In 1993, the 73rd Legislature amended the statute to protect emergency physicians who were present at the scene of an emergency for reasons wholly unrelated to that person’s work in administering health care. The same revision of the Texas Good Samaritan statute did not allow for protection of a person who in good faith administers emergency care within the hospital if that care is provided by: "(1) a person who regularly administers care in a hospital emergency room unless such person is at the scene of the emergency for reasons wholly unrelated to the person's work in administering health care; or (2) an admitting or attending physician of the patient or a treating physician associated by the admitting or attending physician of the patient in question."7
Therefore, Texas law as it stands, may offer protection to the emergency physician who is at the scene of an emergency outside of a hospital, but not within the hospital ED unless he is at the scene of the emergency for reasons wholly unrelated to his work in administering health care.
Case 5
Mr.

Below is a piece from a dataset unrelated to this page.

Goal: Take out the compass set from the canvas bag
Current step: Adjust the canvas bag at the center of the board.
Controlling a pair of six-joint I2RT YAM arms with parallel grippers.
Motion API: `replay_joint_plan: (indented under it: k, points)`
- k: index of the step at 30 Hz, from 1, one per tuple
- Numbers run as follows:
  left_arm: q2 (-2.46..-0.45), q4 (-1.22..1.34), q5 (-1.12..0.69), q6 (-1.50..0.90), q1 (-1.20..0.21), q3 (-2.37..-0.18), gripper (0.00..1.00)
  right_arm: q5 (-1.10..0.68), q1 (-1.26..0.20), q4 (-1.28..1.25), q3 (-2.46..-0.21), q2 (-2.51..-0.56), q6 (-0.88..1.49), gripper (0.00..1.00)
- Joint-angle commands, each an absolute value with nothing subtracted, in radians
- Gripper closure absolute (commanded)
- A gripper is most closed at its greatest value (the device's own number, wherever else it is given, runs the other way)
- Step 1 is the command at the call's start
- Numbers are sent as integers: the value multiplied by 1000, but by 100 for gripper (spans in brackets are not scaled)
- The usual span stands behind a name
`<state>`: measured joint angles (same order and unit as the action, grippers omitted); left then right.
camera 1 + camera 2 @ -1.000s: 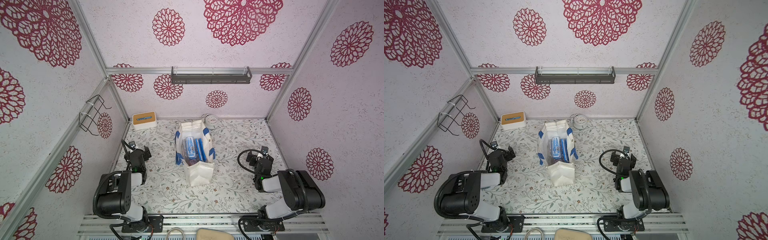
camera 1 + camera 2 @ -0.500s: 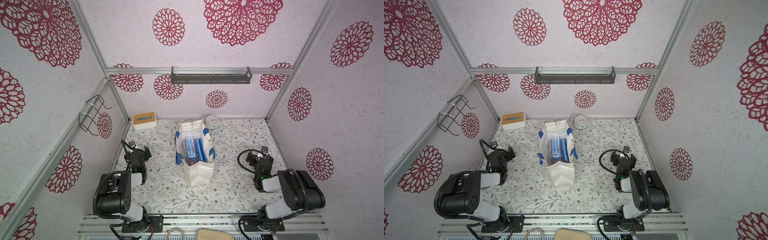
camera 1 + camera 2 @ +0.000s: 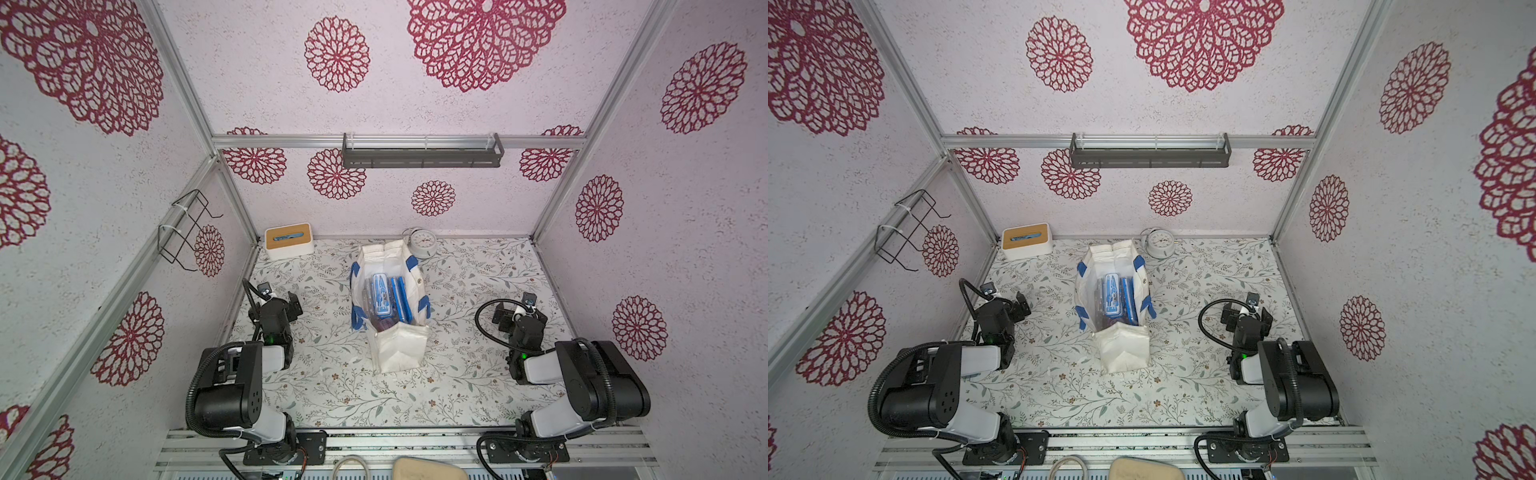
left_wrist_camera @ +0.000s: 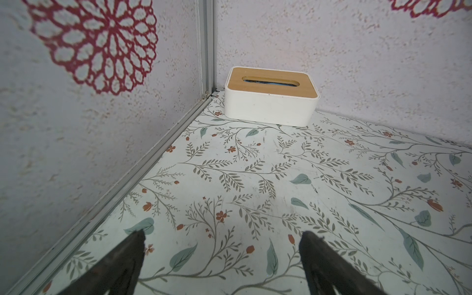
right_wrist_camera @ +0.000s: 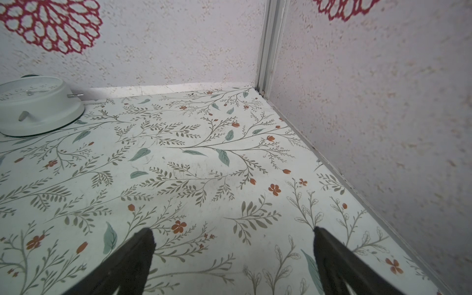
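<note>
The canvas bag (image 3: 401, 353) (image 3: 1125, 353) stands open in the middle of the floral table, off-white with blue strap handles. Inside it, in both top views, lies the compass set (image 3: 381, 296) (image 3: 1112, 297), a clear-lidded blue case, beside other blue cases. My left gripper (image 3: 277, 300) (image 4: 222, 237) rests low at the table's left side, well apart from the bag, open with only table between its fingers. At the right side my right gripper (image 3: 517, 311) (image 5: 233, 233) also stands open and holds nothing. Neither wrist view shows the bag.
A white tissue box (image 3: 289, 241) (image 4: 270, 102) with a wooden lid sits in the back left corner. A white alarm clock (image 3: 424, 243) (image 5: 38, 107) lies behind the bag. A wire rack (image 3: 187, 228) hangs on the left wall, a grey shelf (image 3: 422, 151) on the back wall.
</note>
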<state>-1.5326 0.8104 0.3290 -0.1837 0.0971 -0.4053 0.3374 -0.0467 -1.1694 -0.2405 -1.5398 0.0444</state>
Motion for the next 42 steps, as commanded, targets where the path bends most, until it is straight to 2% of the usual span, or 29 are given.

L. John Kearney suffered a life-threatening traumatic injury in Alaska and was taken by ambulance to the emergency room of Kodiak Island Hospital (KIH). When he arrived, Mr. Kearney was examined by the on-call emergency physician who was also a family practitioner. Upon the ED physician’s determination that a surgical consult was necessary, Dr. Gill, a surgeon with staff privileges at KIH was consulted. After ordering certain tests, Dr. Gill was of the opinion that Mr. Kearney could not survive a transfer to Anchorage, and, in an effort to save Mr. Kearney’s life, Dr. Gill performed emergency surgery which lasted 9-10 hours.
Following a bad outcome, Dr. Gill was sued for negligence. His attorney filed a motion for summary judgment based in part on the Good Samaritan statute. The trial court ruled that the Good Samaritan statute was not applicable to Dr. Gill because he was acting under a preexisting duty to render the emergency care he provided to Mr. Kearney. The appellate court reviewed the trial court’s decision and ruled that the trial court did not err when it ruled that Dr. Gill was not immune from liability under the Good Samaritan statute. The court further stated that "the Good Samaritan statute did not apply to physicians already under a duty to provide medical care."

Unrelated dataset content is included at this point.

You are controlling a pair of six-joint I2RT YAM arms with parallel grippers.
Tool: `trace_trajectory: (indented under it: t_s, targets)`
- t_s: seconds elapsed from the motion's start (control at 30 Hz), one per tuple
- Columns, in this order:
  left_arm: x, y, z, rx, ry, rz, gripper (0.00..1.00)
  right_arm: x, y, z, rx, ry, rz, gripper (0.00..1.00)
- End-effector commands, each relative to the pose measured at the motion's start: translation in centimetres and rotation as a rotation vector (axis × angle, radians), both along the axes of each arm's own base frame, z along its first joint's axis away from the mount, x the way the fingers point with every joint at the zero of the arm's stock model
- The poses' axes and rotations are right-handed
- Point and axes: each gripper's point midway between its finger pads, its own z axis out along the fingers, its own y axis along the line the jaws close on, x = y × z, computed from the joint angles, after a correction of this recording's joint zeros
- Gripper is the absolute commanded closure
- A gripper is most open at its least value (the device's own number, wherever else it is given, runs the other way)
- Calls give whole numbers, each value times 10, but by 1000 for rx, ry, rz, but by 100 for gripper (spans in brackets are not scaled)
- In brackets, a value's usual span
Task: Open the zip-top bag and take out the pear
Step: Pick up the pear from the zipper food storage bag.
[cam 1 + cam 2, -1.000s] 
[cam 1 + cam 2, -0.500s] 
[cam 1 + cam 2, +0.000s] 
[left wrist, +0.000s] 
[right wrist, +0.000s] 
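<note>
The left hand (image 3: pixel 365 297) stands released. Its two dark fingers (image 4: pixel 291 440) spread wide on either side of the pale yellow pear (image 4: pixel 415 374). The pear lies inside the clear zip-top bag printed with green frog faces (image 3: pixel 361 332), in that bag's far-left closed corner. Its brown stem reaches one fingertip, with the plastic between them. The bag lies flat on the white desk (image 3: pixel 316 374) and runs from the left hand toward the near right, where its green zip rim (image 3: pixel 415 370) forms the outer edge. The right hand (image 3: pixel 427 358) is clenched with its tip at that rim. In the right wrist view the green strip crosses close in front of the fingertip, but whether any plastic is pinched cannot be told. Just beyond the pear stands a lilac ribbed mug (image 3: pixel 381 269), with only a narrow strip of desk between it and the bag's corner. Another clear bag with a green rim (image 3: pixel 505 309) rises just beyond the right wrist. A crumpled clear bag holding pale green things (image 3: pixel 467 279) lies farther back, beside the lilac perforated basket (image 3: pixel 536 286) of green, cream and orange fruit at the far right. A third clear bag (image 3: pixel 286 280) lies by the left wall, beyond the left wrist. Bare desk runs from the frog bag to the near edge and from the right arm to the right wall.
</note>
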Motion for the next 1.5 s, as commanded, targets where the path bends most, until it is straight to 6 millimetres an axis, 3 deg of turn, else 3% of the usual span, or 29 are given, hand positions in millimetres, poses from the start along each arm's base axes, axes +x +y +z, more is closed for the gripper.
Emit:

In analyzing whether or not Dr. Gill had a preexisting duty, the trial court had taken into consideration the contract Dr. Gill had with KIH and had considered the bylaws of the medical and dental staff of KIH.

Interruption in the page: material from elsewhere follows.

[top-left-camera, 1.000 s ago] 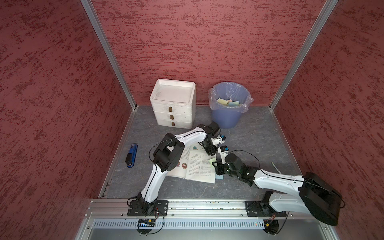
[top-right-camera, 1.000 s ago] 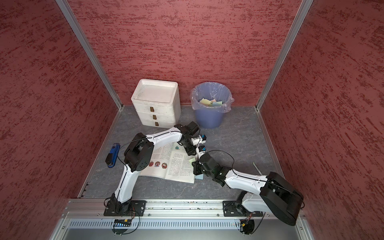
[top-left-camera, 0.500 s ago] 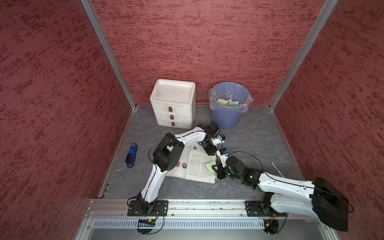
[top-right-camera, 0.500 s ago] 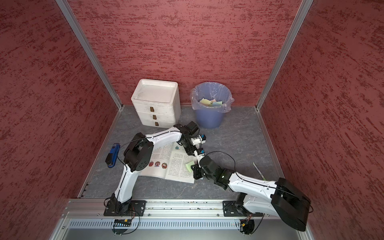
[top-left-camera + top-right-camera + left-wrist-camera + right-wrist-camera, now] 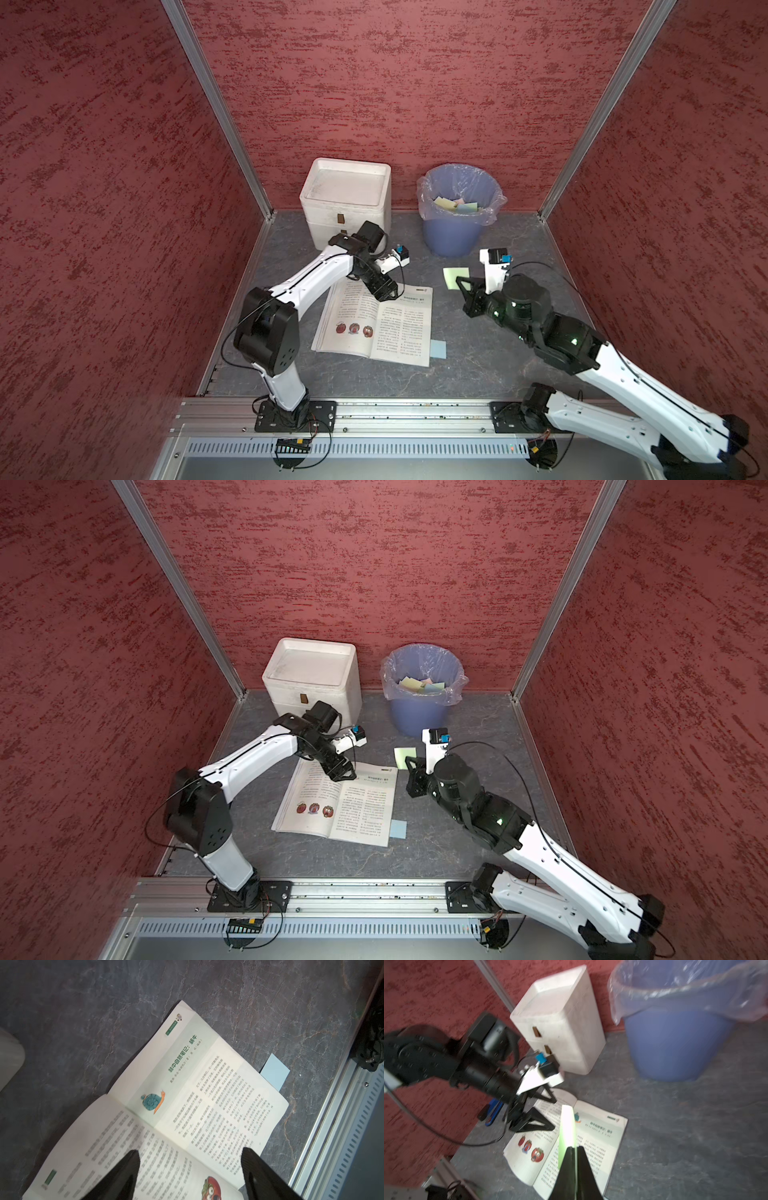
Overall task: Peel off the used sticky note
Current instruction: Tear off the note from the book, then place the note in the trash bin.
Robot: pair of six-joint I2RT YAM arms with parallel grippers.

The trial court concluded that, by contract with the Hospital, specialists such as Dr. Gill were relieved from regular rotational on-call duty in the emergency room at the hospital. In lieu of that on-call duty, Dr. Gill, as a specialist, agreed not to serve rotational emergency room on-call duty but instead would be available to respond to the general practitioners who were on duty in the emergency room and needed to consult with such specialists.
Given the ambiguity of the language in the bylaws and rules and regulations of KIH in effect at the time of Mr. Kearney’s accident, the appellate court determined that the trial court had erred in determining, as a matter of law, that the bylaws and rules created a preexisting duty which deprived Dr. Gill of the right to claim that he was immune under the Good Samaritan statute. Despite this error in the Trial Court’s reasoning, Dr. Gill’s motion for summary judgment was found to be properly denied, based on the ruling that there was an issue of fact regarding bylaws and regulations and the issue could not be determined as a matter of law under the record before the Appeal Court.8
Case 6
Ina Booth Perkins had hip replacement surgery. Her surgeon was Dr. John Lang. Dr. Clyde O’Neill was scheduled to assist in the surgical procedure. Prior to the operation, Dr. O’Neill called Dr. Lang complaining that he had was ill with the flu. Dr. Lang urged Dr. O’Neill to assist him because it would be difficult to obtain another assistant surgeon at that late hour. Dr. O’Neill agreed to attempt to assist in the 7:30 a.m. surgery. At some point early in the procedure, Dr. O’Neill became so ill that he had to lie down on the OR floor and subsequently left the room.
The hospital then called Dr. Howard, who was seeing patients in his office located in an adjacent building. Dr. Howard was asked if he would "step in as assistant surgeon and complete the ongoing surgery" with Dr. Lang. Dr. Howard proceeded to cancel his remaining appointments and went to the hospital to assist the surgery.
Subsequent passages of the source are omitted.